Nuevo Mundo Televisión
- Nuevo Mundo Televisión logo
- Country: Canada
- Broadcast area: National
- Headquarters: Montreal, Quebec

Programming
- Picture format: 480i (SDTV)

Ownership
- Owner: NMTV Inc.

History
- Launched: March 13, 2007
- Closed: December 1, 2015

= Nuevo Mundo Television =

Nuevo Mundo Televisión (NMTV) was a Canadian Category B Spanish language specialty channel owned by NMTV Inc. Nuevo Mundo Televisión broadcast general entertainment and lifestyle programming including news, television dramas, talk shows, and music.

==History==
In April 2005, Claire Bourgeois, a co-founder of NMTV, was granted approval from the Canadian Radio-television and Telecommunications Commission (CRTC) to launch a television channel called NuevoMundo Television (NMTV), described as being "wholly devoted to reflecting the lifestyles and the needs of the Hispanic community of Canada, including programming dedicated to youth."

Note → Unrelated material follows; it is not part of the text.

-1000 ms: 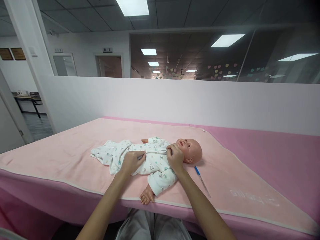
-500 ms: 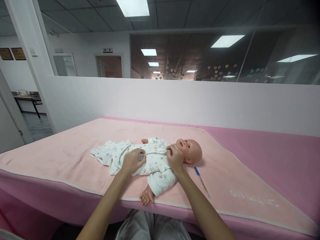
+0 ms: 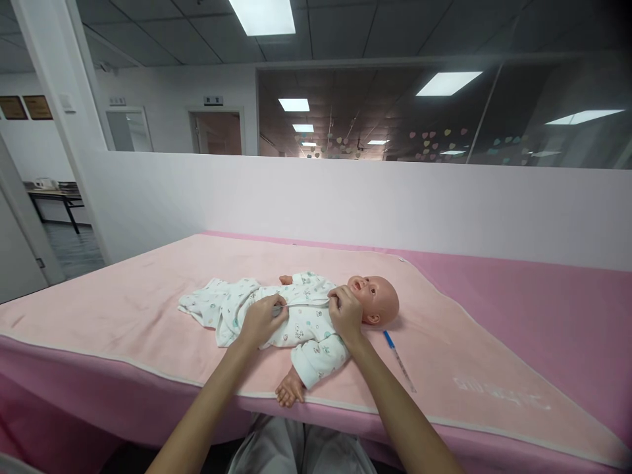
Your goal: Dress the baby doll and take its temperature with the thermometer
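Note:
A baby doll [image 3: 378,299] lies on its back, its head to the right, in a white long-sleeved sleepsuit [image 3: 309,329] with small green prints. My left hand [image 3: 264,319] is closed in a pinch on the sleepsuit's front at the waist; a small greyish patch shows between thumb and fingers. Near the doll's neck my right hand [image 3: 345,313] is closed in a pinch on the top of the sleepsuit's front. Between both hands a pale straight edge runs taut along the chest. The fingertips are partly hidden.
A slim clear stick with a blue end [image 3: 399,359] lies right of my right forearm. Under the doll is a peach blanket [image 3: 148,296] with white edging, over a pink padded surface [image 3: 557,296]. A low white wall [image 3: 370,204] stands behind.
Both hands stay in nearly the same place on the sleepsuit. The greyish patch at my left fingers shows a little less. Doll and stick have not moved.

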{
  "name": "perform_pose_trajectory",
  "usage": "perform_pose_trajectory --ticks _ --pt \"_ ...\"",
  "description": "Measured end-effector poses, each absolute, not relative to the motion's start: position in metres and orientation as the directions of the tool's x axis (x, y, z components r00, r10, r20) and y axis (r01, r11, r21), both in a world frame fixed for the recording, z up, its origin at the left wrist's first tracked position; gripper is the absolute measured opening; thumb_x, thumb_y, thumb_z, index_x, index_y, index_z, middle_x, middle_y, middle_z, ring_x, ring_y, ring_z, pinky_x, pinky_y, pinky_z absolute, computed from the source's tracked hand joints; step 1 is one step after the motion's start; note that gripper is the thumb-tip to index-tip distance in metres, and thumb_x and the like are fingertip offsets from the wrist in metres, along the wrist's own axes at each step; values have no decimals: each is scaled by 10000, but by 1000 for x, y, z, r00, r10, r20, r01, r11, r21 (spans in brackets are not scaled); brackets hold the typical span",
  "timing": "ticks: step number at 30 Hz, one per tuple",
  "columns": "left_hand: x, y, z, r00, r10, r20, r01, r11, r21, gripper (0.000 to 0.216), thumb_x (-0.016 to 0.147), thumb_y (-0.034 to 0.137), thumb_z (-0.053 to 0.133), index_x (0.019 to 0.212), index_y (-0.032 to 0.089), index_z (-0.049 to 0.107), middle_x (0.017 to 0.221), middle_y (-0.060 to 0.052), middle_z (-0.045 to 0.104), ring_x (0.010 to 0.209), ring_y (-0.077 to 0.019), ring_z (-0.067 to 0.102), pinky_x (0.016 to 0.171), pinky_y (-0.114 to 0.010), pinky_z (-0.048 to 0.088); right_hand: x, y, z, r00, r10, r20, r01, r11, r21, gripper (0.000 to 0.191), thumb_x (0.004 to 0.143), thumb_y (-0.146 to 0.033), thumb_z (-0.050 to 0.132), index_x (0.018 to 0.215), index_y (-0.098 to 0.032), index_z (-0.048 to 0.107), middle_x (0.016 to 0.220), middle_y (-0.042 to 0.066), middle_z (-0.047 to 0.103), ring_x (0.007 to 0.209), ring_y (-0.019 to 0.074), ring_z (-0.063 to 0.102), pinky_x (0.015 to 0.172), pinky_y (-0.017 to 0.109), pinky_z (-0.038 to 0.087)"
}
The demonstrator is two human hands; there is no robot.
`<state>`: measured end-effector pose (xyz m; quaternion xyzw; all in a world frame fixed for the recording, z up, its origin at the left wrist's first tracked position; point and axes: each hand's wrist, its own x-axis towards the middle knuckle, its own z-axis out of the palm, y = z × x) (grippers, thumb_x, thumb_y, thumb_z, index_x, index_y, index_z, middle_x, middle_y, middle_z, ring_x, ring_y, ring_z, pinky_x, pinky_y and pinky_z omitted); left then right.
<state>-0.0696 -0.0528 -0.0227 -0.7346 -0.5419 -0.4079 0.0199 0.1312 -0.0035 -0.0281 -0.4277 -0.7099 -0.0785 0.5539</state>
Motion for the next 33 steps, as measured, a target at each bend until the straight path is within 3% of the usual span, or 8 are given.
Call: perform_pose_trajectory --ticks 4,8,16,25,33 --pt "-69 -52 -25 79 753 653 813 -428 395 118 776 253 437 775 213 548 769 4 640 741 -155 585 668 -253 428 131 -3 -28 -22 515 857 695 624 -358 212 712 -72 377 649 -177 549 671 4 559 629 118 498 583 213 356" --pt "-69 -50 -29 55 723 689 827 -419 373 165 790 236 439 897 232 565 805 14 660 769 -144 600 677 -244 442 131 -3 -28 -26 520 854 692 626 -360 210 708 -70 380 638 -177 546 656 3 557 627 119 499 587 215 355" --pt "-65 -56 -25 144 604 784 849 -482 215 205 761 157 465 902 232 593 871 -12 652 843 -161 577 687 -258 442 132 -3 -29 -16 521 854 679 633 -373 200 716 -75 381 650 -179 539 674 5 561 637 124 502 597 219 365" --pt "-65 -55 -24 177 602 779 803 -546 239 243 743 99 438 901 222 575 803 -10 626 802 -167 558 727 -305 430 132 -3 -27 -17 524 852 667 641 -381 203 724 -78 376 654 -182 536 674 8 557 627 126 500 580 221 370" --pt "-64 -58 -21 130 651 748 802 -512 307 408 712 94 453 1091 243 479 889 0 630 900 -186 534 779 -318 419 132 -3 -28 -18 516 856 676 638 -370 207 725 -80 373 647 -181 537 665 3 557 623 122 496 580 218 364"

Nuevo Mundo logo 2007-2012

The channel launched on March 13, 2007 as Nuevo Mundo Televisión initially on Vidéotron, later expanding to other television service providers. It was billed as Canada's first all-Spanish language television channel. It is available on Bell Fibe TV and was previously available on Rogers Cable.

In October 2012, the channel re-launched with a new look and new programming. In addition, a partnership was announced with US-based Spanish channel SOiTV, the agreement includes the acquisition of programming from SOiTV.

On February 21, 2013, Nuevo Mundo TV re-launched on Bell Fibe TV, available to subscribers in Quebec & Ontario, as part of the 'better' package.

On May 15 a new group of investors came in, and named Peter Jaimes as the President of the company.

It ceased its activities on December 1 of 2015, without any formal announcement.